Work request:
Report back every line below that carries the word "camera".

Extracted records:
··········
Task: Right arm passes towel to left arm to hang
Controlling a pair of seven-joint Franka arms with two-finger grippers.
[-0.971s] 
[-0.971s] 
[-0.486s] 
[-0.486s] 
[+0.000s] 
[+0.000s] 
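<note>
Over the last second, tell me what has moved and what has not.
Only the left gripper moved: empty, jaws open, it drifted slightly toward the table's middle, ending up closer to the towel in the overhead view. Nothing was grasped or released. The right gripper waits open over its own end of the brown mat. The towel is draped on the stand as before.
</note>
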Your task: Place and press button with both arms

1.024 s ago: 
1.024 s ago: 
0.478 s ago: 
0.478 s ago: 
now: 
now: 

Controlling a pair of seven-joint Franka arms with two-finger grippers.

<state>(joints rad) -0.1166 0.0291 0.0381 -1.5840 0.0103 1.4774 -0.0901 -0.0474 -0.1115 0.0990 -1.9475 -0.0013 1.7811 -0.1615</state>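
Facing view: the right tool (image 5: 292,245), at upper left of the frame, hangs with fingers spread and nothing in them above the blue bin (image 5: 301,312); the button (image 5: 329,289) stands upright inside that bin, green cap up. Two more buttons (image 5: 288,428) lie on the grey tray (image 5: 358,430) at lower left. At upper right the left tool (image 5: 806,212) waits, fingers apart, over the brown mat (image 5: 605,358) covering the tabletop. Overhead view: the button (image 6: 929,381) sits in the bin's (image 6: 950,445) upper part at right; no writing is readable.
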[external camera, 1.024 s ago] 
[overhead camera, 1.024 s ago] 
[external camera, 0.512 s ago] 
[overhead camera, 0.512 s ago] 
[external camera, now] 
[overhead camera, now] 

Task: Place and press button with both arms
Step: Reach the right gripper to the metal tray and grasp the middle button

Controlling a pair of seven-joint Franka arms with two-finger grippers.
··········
Worked solution:
[external camera, 1.024 s ago] 
[overhead camera, 1.024 s ago] 
[external camera, 0.512 s ago] 
[overhead camera, 0.512 s ago] 
[external camera, now] 
[overhead camera, now] 

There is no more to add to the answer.